In the past employers have sometimes tended to ignore staff on long term sickness absence in the belief that they are not costing the employer anything once SSP entitlement has been exhausted. However, this overlooks the fact that holiday entitlement continues to accrue so long as employment continues.
We have recently come across two cases which are substantially different in their conclusions, though both are helpful to employers.
The first case involves a recent decision of the EAT (Employment Appeal Tribunal ).
The case concerned a nurse who had been absent from work for several years before being dismissed. She claimed unpaid holiday pay in respect of years prior to the holiday year in which she was dismissed. In essence, the EAT said that her claim failed because she had not given notice to take holiday during the years in question.
This is an interesting decision as there is an underlying principle that someone cannot take holiday whilst they are absent through sickness.
The second case concerns a decision of the ECJ, the European Court of Justice and therefore would be binding on any national court.

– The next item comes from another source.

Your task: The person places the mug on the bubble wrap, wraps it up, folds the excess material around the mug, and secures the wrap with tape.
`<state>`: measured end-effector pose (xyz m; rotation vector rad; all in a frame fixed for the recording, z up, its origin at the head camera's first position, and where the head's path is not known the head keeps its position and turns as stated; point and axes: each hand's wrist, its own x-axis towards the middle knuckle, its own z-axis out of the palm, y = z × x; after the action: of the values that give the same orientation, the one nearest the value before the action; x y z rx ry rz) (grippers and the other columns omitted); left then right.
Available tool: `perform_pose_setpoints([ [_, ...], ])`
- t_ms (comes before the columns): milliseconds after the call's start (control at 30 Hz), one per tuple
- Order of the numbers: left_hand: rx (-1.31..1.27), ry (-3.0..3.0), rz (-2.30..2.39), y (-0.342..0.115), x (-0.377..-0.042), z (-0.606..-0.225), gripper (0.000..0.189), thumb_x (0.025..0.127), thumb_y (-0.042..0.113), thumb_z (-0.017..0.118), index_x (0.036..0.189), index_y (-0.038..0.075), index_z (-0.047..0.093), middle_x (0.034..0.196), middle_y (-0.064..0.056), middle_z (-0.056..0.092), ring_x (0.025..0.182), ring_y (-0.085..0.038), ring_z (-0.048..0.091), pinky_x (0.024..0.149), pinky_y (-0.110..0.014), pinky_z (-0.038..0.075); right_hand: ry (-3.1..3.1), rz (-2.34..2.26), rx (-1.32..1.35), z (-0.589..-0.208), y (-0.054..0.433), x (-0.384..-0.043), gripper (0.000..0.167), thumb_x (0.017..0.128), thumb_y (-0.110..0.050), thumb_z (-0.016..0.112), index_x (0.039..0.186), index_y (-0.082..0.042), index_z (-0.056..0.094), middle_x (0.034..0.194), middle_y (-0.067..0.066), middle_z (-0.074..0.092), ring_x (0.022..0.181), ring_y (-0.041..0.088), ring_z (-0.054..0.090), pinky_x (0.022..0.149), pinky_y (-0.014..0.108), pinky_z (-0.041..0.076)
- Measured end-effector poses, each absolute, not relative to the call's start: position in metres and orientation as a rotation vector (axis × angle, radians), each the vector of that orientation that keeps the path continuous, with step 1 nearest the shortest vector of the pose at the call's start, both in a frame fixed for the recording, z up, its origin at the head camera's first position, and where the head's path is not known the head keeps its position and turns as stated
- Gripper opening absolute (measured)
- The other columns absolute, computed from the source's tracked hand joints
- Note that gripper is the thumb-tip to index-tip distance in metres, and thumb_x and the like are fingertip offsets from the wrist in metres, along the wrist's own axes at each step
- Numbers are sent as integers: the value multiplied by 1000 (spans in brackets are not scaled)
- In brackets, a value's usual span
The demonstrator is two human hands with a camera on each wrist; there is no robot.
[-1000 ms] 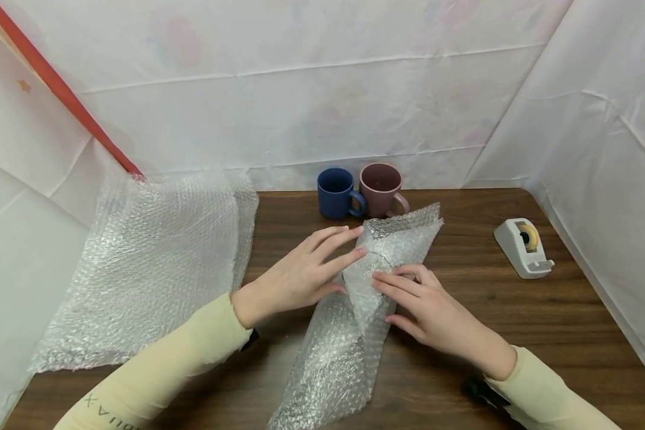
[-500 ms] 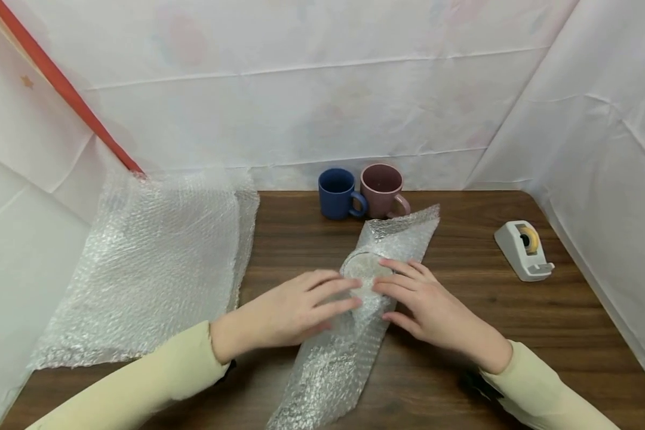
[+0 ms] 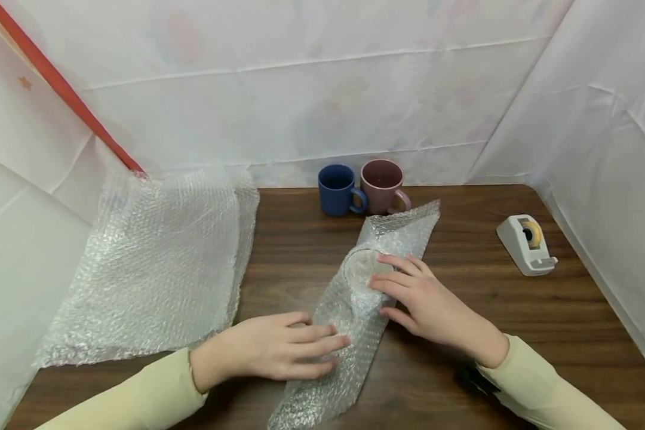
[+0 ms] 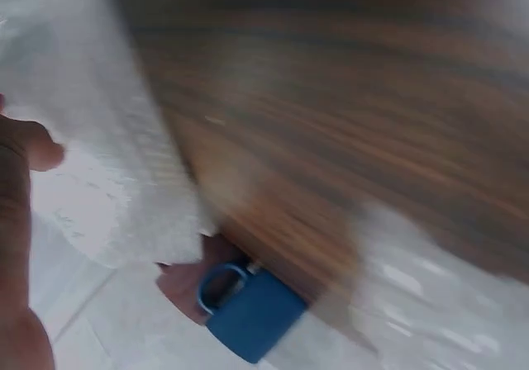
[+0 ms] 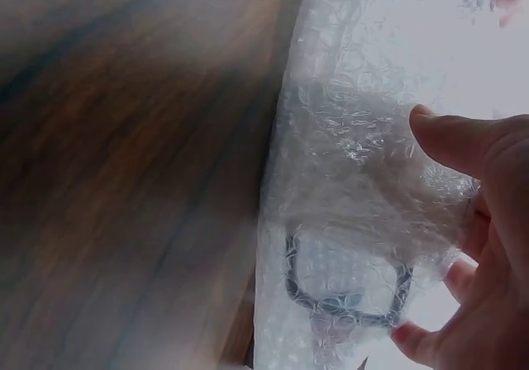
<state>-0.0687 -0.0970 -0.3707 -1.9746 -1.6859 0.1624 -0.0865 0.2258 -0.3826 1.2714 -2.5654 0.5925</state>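
Note:
A strip of bubble wrap (image 3: 328, 382) lies slantwise on the table, around a round, cup-like thing (image 3: 364, 267) whose circular rim shows through the plastic. My left hand (image 3: 279, 349) lies over the near part of the strip, fingers spread, not gripping. My right hand (image 3: 424, 298) rests on the wrapped thing, with fingers over its right rim and the thumb against its near right side. In the right wrist view, a dark rounded-square outline (image 5: 343, 308) shows through the wrap; what it belongs to is unclear. The left wrist view is blurred.
A blue mug (image 3: 337, 191) and a dusky pink mug (image 3: 381, 186) stand side by side at the table's back edge. Large bubble wrap sheets (image 3: 156, 275) lie at left. At right is a white tape dispenser (image 3: 527, 245). White cloth (image 3: 301, 101) hangs behind.
My left hand has moved from the top of the wrapped thing toward me, down the strip. The overlying wrap looks flatter, and the round rim shows more plainly. My right hand has barely moved.

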Motion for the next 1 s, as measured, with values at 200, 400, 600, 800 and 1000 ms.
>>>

Without going into the details of the case, the decision establishes the principle that an employer may establish a time limit after which holiday will no longer accrue, though this must be “substantially longer” than the holiday year. The case in question involved a period of 15 months.
This opens up the prospect that employers could insert such a limitation into their employment contracts. However, we would always advise our clients to begin the process leading to termination by reason of capability (ill health) if an employer has been absent for 6 months, with no prospect of a return to work – in the absence of any special considerations.